Gangland Appropriations of Space

Undoubtedly, the most obvious and iconic method of claiming territory among gangs is the graffiti tag. These tags function as an identity place marker, wherein the person who creates the tag has declared a specific place as off-limits to certain people—often those who are seen as outsiders. More importantly, the act of producing graffiti “permits inner city teenagers, who are denied access to legitimate mastery over spaces, to claim control of a more ephemeral and chimeric nature” (Ley and Cybriwsky 494-95). The graphic tag itself is a metonymy of the tag’s owner, much like a signature is associated with an actual person. In certain situations the tag may be attacked or vandalized, perhaps overwritten with another tag. While one might argue that an attack on a tag is not the same thing as an attack on a person, the insult and disrespect felt by those involved is palpable. The tagged space, the side of a building for example, often represents the surrounding spaces as well and not simply the actual tagged space. In fact, the defacement of the tag, because of its degree of permanence and claims to ownership of larger spaces, may be a potent insult with staying power. The graffiti tag itself is a visual icon of identity, one that is simultaneously declarative and vulnerable.

Graffiti tags, however, are not the only means by which gang members may claim territory. Body art and tattoos often proclaim territorial affiliation and gang membership. Perhaps most famously, members of the El Salvadorian gangs known as the Mara Salvatrucha (MS-13) and the 18th Street gang (M-18) declare gang membership as well as the consummation of certain acts of violence (such as a tattooed teardrop for each life they have taken) in the form of obtrusive tattoos on prominent areas of their body, such as the face or neck.

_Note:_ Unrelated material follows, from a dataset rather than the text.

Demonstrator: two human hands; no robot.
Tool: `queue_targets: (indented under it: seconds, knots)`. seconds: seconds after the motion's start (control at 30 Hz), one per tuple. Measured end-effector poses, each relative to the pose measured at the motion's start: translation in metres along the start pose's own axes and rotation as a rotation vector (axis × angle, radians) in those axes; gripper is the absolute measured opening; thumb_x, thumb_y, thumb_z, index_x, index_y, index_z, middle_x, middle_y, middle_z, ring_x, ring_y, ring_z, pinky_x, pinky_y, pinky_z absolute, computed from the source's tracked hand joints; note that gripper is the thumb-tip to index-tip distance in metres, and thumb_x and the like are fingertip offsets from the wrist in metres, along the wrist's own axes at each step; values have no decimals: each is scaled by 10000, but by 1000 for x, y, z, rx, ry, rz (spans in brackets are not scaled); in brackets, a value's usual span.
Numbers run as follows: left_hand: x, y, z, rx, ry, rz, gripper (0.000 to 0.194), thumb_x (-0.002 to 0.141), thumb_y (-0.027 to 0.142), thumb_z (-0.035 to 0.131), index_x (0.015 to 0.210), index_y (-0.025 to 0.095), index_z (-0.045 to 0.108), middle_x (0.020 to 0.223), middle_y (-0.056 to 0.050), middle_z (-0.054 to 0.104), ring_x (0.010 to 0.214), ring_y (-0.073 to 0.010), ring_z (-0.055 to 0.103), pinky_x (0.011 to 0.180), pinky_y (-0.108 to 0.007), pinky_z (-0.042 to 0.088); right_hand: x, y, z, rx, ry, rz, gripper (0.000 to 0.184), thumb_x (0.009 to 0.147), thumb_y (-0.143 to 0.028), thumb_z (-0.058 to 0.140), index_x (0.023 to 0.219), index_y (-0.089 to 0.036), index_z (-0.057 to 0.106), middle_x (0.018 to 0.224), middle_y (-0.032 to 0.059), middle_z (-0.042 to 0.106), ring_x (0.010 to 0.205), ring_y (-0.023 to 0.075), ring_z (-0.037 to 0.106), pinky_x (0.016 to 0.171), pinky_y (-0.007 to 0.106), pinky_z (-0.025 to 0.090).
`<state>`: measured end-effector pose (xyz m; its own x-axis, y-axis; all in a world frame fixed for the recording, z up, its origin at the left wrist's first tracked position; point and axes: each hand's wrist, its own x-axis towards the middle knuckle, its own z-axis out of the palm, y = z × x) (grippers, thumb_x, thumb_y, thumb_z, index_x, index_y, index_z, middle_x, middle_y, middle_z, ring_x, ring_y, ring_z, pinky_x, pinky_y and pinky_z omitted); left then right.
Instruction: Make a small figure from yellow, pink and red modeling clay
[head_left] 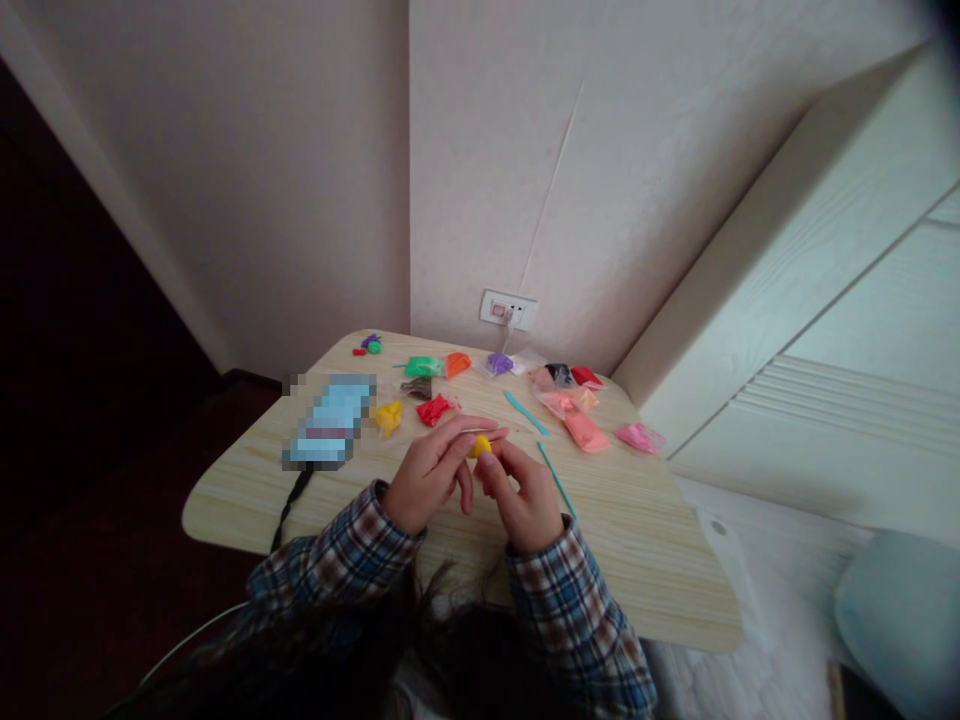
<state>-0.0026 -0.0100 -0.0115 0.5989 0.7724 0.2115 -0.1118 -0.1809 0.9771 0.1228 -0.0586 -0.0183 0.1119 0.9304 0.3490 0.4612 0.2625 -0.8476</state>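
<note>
Over the middle of a light wooden table [637,540], my left hand [435,468] and my right hand [521,495] meet around a small lump of yellow clay [479,445]. Both hands pinch it between fingertips and thumbs. Plaid sleeves cover both wrists. Just beyond my left hand lie a red clay packet [434,408] and a yellow clay packet [388,416].
Several more clay packets lie along the table's far side: green [424,366], orange [457,363], purple [498,363], pink [585,432]. Two teal sculpting tools [525,411] [556,479] lie to the right. A blurred blue box [330,420] sits left. A wall socket [508,309] and white furniture [810,330] stand behind.
</note>
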Motion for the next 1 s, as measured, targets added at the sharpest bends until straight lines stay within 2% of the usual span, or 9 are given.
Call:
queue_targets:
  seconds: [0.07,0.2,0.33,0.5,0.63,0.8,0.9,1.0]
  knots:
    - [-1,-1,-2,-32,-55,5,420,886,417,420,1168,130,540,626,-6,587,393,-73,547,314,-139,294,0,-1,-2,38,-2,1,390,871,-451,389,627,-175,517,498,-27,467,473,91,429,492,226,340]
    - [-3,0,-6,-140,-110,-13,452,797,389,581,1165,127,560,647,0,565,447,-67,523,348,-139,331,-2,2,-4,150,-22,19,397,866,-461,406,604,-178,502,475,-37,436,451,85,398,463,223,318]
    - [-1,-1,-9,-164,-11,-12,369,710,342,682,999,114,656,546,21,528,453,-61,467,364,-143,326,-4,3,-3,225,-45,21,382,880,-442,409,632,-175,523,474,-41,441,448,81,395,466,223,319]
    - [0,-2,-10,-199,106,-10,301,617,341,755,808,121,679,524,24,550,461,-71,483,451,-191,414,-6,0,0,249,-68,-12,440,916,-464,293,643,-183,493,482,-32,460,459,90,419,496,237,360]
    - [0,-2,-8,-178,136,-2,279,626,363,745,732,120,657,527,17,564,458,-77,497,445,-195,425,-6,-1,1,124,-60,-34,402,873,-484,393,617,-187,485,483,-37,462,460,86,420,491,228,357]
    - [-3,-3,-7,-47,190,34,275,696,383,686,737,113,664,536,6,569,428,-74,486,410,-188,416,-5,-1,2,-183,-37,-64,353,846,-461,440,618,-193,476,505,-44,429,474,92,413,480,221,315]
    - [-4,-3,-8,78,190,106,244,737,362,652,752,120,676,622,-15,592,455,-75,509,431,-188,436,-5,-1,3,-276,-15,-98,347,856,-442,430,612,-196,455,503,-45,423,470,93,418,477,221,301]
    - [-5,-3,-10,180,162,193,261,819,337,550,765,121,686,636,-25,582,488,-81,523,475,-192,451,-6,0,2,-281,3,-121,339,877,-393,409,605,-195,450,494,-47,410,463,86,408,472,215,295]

These body markings, as with graffiti tags, are visual icons and markers that announce certain aspects of character or personality at a distance. They are not unlike warning signs. Further, as Karin Elizabeth Beeler argues, tattoos “function as a narrative or tell stories of their genesis; alternatively, the tattoo can in turn generate a story” (2). Beeler identifies “tattoo narratives” as “stories of desire, of trauma and violence, and of cultural preservation—stories that are intimately connected to the symbolic and physical or bodily aspects of the tattoo” (3). While “The Death of Speedy Ortiz” is not a tattoo narrative by Beeler’s standard, it is a graphic narrative in which tattoos are yet another form of the graphic expression of la vida loca in Hernandez’s comic.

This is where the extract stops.